Silencing of CEMIP suppresses Wnt/β-catenin/Snail signaling transduction and inhibits EMT program of colorectal cancer cells

Cell migration inducing hyaluronan binding protein (CEMIP) is a hyaluronic acid binding protein, the abnormal elevation of which is suggested as a contributor in the carcinogenesis of colorectal cancer (CRC). Cancer cells lose their adhesive properties and acquire an enhanced mobility by undergoing epithelial-mesenchymal transition (EMT). This study is performed to investigate whether and how CEMIP orchestrates the EMT process of CRC cells.

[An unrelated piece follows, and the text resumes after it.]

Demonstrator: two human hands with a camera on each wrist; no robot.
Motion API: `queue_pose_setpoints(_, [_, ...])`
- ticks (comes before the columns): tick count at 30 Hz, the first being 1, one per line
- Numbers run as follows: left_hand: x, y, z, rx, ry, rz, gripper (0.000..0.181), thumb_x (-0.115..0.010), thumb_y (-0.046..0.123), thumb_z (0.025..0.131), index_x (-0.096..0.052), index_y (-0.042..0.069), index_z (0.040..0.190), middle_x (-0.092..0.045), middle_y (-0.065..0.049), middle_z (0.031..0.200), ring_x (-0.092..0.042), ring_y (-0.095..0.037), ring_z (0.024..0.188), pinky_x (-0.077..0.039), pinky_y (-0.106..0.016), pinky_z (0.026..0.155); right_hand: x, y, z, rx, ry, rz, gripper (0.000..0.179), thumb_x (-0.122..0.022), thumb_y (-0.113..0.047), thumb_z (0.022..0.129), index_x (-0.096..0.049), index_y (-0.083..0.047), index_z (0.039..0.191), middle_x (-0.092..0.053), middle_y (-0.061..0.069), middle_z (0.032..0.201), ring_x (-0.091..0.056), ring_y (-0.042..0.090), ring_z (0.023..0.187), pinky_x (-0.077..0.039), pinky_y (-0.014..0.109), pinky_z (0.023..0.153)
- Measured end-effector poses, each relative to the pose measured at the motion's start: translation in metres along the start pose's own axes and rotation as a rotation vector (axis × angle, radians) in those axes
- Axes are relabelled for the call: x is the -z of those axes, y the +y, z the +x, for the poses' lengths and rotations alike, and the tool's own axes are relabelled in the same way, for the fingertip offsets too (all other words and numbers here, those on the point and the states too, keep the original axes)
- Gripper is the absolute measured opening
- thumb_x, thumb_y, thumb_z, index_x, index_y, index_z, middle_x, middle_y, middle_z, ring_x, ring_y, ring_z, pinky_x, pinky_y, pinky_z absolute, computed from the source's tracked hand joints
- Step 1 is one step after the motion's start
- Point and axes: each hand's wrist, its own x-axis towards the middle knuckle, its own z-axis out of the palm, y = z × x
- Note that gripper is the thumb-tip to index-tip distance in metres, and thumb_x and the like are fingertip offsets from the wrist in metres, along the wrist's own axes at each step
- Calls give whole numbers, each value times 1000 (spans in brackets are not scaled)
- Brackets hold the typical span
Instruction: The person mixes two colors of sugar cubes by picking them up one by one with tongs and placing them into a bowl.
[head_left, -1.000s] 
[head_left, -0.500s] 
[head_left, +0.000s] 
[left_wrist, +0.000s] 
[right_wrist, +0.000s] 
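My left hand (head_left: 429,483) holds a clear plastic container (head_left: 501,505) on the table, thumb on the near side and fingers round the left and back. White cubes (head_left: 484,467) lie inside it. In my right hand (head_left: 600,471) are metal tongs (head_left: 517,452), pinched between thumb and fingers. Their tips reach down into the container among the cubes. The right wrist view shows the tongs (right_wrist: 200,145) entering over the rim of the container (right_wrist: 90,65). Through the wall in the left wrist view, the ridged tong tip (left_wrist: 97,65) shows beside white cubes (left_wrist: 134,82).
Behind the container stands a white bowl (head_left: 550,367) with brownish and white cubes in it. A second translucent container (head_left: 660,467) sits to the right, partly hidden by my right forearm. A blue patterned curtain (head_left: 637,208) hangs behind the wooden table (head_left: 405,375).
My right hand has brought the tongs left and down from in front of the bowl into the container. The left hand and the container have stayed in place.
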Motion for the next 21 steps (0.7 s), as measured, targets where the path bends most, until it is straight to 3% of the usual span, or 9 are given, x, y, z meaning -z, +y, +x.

To avoid the unexpected off-target effects possibly caused by one single shRNA, two shRNAs targeting different mRNA regions of CEMIP gene were used to knock down the mRNA and protein expression of CEMIP. Our data showed that the proliferation, migration and invasion of two CRC cell lines, HCT116 and SW480 cells, were inhibited by CEMIP shRNA. We here defined EMT as the complete or partial loss of E-cadherin and zona occludens protein 1 (ZO-1) (epithelial markers) and the gain of Vimentin and N-cadherin (mesenchymal markers), and found that the EMT process was attenuated in CEMIP-silenced SW480 cells. Snail, a direct target of beta-catenin/T cell factor complex, is known to activate the EMT program during cancer metastasis. CEMIP shRNA was further found to suppress the Wnt/beta-catenin/Snail signaling transduction in CRC cells as manifested by the decreased nuclear beta-catenin and Snail. Collectively, our work demonstrates that CEMIP contributes to metastatic phenotype of CRC cells in vitro.